What is the Social Security earned income penalty?
If you begin receiving Social Security benefits before reaching your full retirement age (FRA) and continue to earn income from work, the Social Security Administration may reduce your benefit. In 2025, the income limit is $23,400. For every $2 you earn above that amount, $1 of your Social Security benefits is withheld.

How does Social Security apply the penalty?
Social Security doesn’t send you a bill. Instead, it withholds full months of future benefit payments until the penalty amount is repaid. For example, if your penalty is $5,800 and your monthly benefit is $2,000, Social Security would withhold three full months of benefits ($6,000 total).
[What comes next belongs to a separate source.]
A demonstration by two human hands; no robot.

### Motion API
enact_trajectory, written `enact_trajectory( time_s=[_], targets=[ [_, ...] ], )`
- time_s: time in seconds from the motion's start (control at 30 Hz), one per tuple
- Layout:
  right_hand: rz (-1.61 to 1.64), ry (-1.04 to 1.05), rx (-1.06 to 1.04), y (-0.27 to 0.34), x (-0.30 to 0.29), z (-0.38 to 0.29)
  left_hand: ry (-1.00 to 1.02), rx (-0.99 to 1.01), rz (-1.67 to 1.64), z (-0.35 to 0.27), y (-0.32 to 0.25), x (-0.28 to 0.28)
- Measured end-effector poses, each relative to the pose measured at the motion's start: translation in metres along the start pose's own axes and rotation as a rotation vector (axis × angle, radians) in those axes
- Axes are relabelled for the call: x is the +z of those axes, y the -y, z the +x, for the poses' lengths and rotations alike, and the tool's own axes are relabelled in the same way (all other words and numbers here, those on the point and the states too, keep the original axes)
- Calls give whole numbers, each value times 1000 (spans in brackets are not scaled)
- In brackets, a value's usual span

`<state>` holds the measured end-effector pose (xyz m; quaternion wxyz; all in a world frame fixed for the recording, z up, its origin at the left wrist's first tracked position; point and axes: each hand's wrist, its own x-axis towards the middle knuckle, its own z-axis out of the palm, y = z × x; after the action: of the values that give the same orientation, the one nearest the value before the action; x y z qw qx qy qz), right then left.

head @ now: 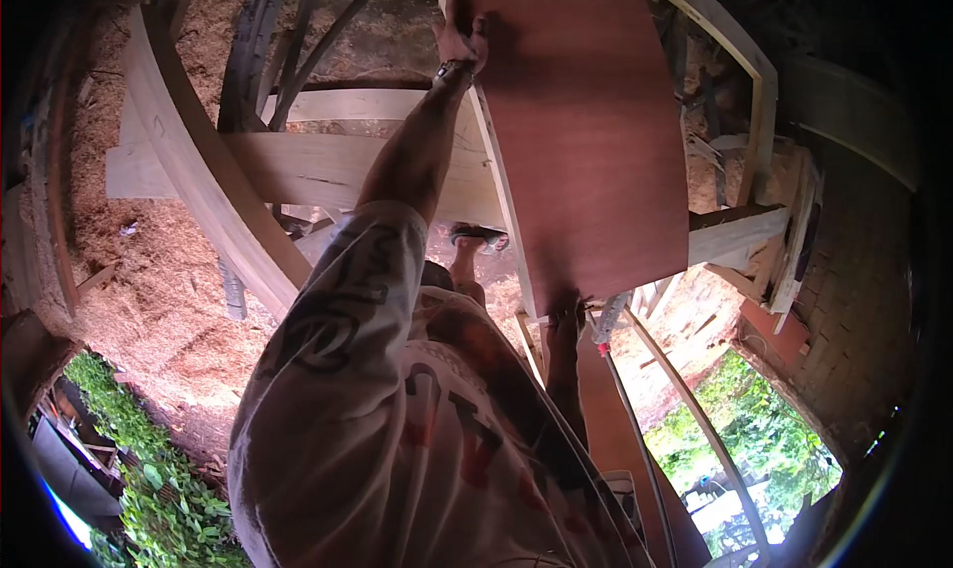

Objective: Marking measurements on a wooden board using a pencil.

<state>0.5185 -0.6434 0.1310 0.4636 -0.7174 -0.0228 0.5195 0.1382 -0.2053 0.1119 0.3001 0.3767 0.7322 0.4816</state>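
A reddish-brown plywood panel [588, 143] with a pale wooden strip [499, 166] along its left edge lies before me. My left hand [461, 43], wearing a bracelet or watch, rests at the panel's upper left edge with fingers spread, over the strip. My right hand [566, 307] is in shadow at the panel's near end, touching or gripping its edge; its fingers are hard to make out. Close to the right hand is a hose or cable [625, 389] with a red fitting, beside a pale, rough-looking piece [610, 318].
Wide pale planks [320, 166] cross behind my left arm. A curved wooden beam [201, 166] stands to the left, another curved frame [763, 84] to the right. Wood shavings [179, 270] cover the ground. A long reddish board [618, 419] lies below the panel.
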Motion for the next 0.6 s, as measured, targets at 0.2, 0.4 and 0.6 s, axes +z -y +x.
enact_trajectory(
  time_s=[0.2,0.4,0.6],
  targets=[
    [17,75,-104,8,13,-12,-51,325,-21,12,28,18],
    [102,23,-111,18,27,-20,268,150,-1639,32,66,46],
    [37,-37,-132,21,34,-20,102,46,-1366,46,75,58]
  ],
)
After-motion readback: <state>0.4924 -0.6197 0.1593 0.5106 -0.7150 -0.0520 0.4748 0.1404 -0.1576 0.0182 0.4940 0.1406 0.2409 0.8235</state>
What happens if I retire mid-year and already earned more than the limit?
If you stop working and turn on your Social Security benefits after retirement, your earnings from earlier in the same year do not count toward the $23,400 limit. However, because Social Security’s system doesn’t automatically know when you stopped working, it may incorrectly assess a penalty.

How can I appeal an incorrect earned income penalty?
Keep your final pay stub showing your last paycheck date and total W-2 income, and ask your former employer for a letter verifying your final date of employment. You can use these documents to appeal the penalty and demonstrate that your income occurred before you began receiving benefits.
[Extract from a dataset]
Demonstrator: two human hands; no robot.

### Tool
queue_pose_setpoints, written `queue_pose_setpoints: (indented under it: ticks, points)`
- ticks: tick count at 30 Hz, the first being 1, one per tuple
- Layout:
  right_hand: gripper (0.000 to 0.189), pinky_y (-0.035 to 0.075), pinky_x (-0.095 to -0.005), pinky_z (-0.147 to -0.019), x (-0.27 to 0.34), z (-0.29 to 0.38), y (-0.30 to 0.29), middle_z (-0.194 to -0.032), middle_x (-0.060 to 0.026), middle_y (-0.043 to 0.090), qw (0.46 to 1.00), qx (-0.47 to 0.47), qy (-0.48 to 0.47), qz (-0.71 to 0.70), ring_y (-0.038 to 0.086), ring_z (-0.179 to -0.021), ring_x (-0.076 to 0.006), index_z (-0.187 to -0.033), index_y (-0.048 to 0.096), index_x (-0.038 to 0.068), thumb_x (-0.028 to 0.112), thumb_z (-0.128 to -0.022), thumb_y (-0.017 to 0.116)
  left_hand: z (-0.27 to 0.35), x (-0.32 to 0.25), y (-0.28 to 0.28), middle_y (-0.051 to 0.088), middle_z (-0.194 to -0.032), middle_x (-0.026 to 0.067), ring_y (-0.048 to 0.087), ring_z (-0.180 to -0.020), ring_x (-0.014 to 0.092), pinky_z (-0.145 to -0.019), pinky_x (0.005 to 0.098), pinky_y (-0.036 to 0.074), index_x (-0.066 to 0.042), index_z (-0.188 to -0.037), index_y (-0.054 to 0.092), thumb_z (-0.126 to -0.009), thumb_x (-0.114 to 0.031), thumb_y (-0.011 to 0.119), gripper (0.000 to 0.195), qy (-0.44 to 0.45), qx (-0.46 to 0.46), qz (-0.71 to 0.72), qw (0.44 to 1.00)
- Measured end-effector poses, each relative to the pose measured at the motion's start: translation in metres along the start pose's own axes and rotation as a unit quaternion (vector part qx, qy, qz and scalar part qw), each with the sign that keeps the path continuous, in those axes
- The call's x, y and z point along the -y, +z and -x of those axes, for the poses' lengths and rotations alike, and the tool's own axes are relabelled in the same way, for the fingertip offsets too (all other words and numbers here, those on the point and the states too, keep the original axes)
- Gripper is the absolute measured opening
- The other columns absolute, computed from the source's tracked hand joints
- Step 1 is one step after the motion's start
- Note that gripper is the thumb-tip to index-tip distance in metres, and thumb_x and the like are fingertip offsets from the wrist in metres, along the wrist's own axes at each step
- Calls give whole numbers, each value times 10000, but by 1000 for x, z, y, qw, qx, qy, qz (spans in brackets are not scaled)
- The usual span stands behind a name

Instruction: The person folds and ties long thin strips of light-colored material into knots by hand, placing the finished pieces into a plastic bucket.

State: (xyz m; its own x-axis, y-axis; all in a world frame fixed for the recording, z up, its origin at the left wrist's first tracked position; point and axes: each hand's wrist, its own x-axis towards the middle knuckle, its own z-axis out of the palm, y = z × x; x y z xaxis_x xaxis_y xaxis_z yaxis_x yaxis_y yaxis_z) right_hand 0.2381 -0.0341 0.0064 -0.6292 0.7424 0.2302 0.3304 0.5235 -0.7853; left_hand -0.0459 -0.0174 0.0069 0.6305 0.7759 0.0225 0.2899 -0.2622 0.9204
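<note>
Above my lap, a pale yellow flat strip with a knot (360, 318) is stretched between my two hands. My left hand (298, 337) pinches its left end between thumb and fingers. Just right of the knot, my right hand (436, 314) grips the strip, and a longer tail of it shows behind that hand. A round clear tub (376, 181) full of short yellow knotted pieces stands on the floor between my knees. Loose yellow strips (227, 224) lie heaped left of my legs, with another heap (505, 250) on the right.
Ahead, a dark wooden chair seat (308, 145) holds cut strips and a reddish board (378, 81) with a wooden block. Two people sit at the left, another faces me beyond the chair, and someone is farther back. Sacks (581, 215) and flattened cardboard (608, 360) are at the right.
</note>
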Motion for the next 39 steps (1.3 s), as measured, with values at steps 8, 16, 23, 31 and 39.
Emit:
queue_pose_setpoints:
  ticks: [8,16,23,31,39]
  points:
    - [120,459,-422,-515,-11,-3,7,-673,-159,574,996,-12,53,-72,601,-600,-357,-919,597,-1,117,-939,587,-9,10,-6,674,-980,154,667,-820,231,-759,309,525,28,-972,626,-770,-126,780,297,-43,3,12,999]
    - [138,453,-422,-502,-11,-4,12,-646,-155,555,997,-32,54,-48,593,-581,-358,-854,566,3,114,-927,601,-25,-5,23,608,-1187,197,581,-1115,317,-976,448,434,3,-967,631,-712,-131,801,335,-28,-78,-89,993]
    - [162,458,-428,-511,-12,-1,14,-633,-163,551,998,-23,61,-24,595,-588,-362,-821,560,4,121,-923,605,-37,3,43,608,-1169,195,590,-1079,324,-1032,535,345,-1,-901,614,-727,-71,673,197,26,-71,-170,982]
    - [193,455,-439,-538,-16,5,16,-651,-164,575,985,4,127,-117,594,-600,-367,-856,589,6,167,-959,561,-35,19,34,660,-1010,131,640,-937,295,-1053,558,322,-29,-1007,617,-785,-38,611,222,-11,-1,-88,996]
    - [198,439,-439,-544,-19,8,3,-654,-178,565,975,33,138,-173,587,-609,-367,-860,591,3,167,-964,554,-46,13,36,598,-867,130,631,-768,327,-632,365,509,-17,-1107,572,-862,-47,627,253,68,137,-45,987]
Can I work part-time after turning on Social Security before full retirement age?
Yes, but limits still apply. As long as you earn less than $1,950 per month (the monthly equivalent of $23,400 per year) and do not perform “substantial services” in self-employment (more than 45 hours per month, or 15–45 hours in a highly skilled field), your benefits will not be reduced.

What happens once I reach full retirement age (FRA)?
Once you reach FRA, the earned income penalty no longer applies. You can earn as much income as you want without any reduction in your Social Security benefits.

Why is the earned income penalty considered a flaw?
The flaw arises because Social Security’s system uses annual income data from tax filings without knowing when during the year the income was earned. This often causes the system to mistakenly flag retirees who stopped working mid-year as exceeding the income limit, even when they are not subject to the penalty.